■ Problem to work on
Search the data for the word "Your" and copy every line that contains it.

Dataset START

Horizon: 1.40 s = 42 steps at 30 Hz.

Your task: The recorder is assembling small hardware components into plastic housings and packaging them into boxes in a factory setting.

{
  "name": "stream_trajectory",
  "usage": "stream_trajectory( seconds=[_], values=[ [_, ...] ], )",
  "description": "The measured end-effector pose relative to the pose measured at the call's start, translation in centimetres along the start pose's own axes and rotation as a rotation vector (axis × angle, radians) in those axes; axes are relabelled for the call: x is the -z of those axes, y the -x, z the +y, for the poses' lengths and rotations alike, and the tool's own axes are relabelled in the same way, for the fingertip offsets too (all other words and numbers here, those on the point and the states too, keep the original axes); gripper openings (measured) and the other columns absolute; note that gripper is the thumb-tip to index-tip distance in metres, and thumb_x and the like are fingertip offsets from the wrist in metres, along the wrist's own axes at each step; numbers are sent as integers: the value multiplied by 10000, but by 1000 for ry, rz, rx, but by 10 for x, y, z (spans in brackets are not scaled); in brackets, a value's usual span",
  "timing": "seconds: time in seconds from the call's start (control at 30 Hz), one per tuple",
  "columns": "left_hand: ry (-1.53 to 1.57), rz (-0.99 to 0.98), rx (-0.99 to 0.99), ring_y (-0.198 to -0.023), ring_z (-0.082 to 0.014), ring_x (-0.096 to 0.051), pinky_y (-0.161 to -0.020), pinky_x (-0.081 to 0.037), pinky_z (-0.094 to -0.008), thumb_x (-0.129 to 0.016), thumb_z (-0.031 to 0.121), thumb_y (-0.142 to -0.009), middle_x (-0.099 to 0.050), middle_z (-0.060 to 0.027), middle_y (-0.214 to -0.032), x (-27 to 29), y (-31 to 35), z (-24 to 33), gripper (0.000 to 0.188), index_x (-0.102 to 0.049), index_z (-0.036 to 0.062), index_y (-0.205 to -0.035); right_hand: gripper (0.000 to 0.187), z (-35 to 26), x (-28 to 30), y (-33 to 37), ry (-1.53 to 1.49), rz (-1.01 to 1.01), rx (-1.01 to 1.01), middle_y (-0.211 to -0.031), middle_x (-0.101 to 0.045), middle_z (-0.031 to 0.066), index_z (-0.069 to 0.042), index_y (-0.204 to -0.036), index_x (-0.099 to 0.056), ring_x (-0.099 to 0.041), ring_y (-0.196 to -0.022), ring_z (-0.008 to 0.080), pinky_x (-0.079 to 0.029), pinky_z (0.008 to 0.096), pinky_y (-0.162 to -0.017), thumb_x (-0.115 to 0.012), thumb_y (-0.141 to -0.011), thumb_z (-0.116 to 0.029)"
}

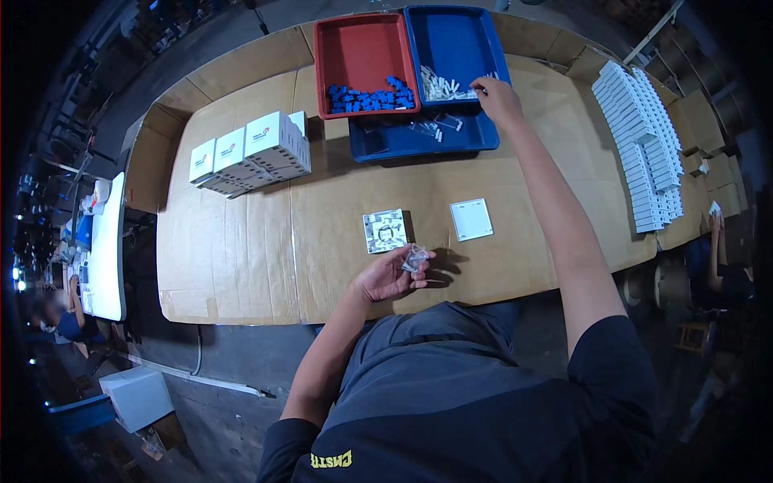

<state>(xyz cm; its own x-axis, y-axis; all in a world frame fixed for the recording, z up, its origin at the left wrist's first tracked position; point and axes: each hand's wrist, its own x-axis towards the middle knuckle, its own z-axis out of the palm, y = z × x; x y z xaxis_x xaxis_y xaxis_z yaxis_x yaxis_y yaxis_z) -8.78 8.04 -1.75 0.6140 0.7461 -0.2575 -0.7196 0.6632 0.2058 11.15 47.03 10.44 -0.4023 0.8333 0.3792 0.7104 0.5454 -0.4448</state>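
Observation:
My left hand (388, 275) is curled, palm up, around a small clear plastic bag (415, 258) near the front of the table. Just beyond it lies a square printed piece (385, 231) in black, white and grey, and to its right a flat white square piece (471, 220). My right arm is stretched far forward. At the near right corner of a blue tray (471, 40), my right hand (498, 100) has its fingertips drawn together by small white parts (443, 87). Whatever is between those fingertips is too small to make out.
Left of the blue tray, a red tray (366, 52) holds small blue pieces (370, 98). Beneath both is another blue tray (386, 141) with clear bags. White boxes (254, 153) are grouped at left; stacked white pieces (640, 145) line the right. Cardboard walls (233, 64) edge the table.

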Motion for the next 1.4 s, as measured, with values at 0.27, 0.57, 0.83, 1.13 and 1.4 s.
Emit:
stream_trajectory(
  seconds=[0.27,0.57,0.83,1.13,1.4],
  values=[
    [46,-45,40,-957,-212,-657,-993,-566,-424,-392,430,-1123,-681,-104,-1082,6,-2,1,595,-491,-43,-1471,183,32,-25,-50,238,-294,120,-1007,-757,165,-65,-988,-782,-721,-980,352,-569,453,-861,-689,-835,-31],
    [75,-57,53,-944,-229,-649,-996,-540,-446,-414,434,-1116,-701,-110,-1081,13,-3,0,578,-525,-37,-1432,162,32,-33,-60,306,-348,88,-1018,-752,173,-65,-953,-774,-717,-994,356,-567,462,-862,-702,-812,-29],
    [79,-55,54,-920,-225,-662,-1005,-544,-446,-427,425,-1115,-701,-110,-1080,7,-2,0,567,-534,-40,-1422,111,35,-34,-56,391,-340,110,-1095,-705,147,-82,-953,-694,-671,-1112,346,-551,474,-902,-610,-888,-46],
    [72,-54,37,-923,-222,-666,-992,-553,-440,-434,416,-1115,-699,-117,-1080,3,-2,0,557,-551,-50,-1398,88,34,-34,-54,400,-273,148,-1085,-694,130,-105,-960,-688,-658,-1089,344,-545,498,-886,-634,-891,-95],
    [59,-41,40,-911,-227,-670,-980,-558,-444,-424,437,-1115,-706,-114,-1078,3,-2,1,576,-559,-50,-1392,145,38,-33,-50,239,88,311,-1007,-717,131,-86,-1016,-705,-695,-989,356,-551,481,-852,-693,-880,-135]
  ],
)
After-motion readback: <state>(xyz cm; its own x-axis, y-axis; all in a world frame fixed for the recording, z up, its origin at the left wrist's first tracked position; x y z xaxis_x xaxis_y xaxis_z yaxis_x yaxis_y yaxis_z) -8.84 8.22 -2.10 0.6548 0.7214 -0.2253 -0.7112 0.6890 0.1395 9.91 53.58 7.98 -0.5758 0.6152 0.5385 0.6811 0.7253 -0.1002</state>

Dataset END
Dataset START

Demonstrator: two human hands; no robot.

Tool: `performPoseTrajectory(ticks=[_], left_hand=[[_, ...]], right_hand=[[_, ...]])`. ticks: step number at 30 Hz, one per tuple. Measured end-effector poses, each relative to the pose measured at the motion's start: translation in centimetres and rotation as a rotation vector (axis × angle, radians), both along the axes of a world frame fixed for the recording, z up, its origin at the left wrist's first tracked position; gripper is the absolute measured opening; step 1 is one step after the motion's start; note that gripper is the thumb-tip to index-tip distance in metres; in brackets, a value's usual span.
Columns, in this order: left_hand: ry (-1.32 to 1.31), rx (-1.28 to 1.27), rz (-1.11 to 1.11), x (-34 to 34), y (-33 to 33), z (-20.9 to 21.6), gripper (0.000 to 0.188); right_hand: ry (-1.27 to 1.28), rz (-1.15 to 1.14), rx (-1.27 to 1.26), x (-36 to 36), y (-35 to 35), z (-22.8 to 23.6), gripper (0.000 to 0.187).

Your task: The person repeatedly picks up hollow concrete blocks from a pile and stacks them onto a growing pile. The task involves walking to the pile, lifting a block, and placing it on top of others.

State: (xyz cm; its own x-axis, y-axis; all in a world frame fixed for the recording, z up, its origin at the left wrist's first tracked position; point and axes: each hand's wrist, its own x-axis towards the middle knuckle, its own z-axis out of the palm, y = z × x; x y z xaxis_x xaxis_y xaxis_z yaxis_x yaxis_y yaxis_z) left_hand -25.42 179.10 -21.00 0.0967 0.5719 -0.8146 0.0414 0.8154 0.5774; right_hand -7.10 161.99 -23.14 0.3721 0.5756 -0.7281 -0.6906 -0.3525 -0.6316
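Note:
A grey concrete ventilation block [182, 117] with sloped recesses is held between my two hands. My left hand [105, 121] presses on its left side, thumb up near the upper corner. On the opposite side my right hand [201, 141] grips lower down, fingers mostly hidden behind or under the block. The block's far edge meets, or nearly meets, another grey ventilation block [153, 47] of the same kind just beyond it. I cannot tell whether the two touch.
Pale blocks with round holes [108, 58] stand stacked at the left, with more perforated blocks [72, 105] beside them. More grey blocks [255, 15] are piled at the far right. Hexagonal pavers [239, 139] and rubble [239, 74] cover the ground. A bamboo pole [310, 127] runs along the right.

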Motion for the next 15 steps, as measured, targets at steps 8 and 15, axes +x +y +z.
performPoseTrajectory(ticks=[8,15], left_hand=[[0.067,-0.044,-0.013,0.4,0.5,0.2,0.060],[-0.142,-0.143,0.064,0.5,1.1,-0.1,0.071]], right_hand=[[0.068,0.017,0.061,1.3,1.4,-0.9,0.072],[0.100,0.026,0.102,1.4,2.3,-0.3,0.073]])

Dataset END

■ Exercise result
Your task: The recorder is assembling small hardware components into plastic housings and packaging them into boxes in a factory setting.
Your task: The person repeatedly picks up hollow concrete blocks from a pile and stacks them onto a growing pile. The task involves walking to the pile, lifting a block, and placing it on top of others.

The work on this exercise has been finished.